I am creating a forecasting application that will run simulations for various "modes" that a production plant is able to run. The plant can run in one mode per day, so I am writing a function that will add up the different modes chosen each day that best maximize the plant’s output and best aligns with the sales forecast numbers provided. This data will be loaded into an array of mode objects that will then be used to calculate the forecast output of the plant.

I have created the functions to do this, however, I need to make them recursive so that I am able to handle any number (within reason) of modes and work days (which varies based on production needs). Listed below is my code using for loops to simulate what I want to do. Can someone point me in the right direction in order to create a recursive function to replace the need for multiple for loops?

Where the method GetNumbers4 would be when there were four modes, and GetNumbers5 would be 5 modes. Int start would be the number of work days.

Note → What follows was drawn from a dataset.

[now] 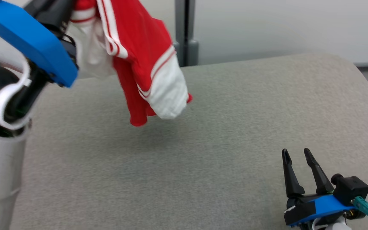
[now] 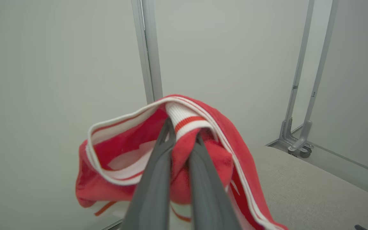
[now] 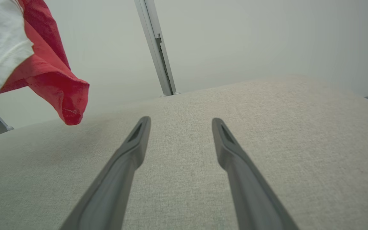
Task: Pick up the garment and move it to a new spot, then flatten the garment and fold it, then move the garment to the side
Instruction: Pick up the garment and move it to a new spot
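A red and white garment (image 1: 139, 57) hangs bunched in the air above the grey cloth-covered table (image 1: 235, 134). The left gripper (image 2: 183, 132) is pinched tight on its ribbed white edge, with cloth draping below. The right gripper (image 1: 299, 153) sits low over the table's near right, jaws spread wide and empty, well apart from the garment.

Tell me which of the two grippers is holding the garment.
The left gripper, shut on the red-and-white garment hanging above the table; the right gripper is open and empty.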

  private static void GetNumber4(int start)
    {
        int count = 0;
        int count1 = 0;          

        for (int i = 0; 0 <= start; i++)
        {
            for (int j = 0; j <= i; j++)
            {

                for (int k = 0; k <= j; k++)
                {
                    count++;

                     for (int l = 0; l <= i; l++)
                     {
                         count1 = l;
                     }

                     Console.WriteLine(start + " " + (count1 - j) + " " + (j - k) + " " + k);
                     count1 = 0;
                }  

            }
            start--;

        }
        Console.WriteLine(count);

    }

    private static void GetNumber5(int start)
    {
        int count = 0;
        int count1 = 0;

        for (int i = 0; 0 <= start; i++)
        {
            for (int j = 0; j <= i; j++)
            {

                for (int k = 0; k <= j; k++)
                {

                    for (int l = 0; l <= k; l++)
                    {
                        count++;
                        for (int m = 0; m <= i; m++)
                        {
                            count1 = m;
                        }
                        Console.WriteLine(start + " " + (count1 - j) + " " + (j - k) + " " + (k - l) + " " + l);
                        count1 = 0;
                    }

                }

            }
            start--;

        }
        Console.WriteLine(count);

    }

EDITED:

I think that it would be more helpful if I gave an example of what I was trying to do. For example, if a plant could run in three modes "A", "B", "C" and there were three work days, then the code will return the following results.

3  0  0
2  1  0
2  0  0
1  2  0
1  1  1
1  0  2
0  3  0
0  2  1
0  1  2
0  0  3

The series of numbers represent the three modes A B C. I will load these results into a Modes object that has the corresponding production rates. Doing it this way allows me to shortcut creating a list of every possible combination; it instead gives me a frequency of occurrence.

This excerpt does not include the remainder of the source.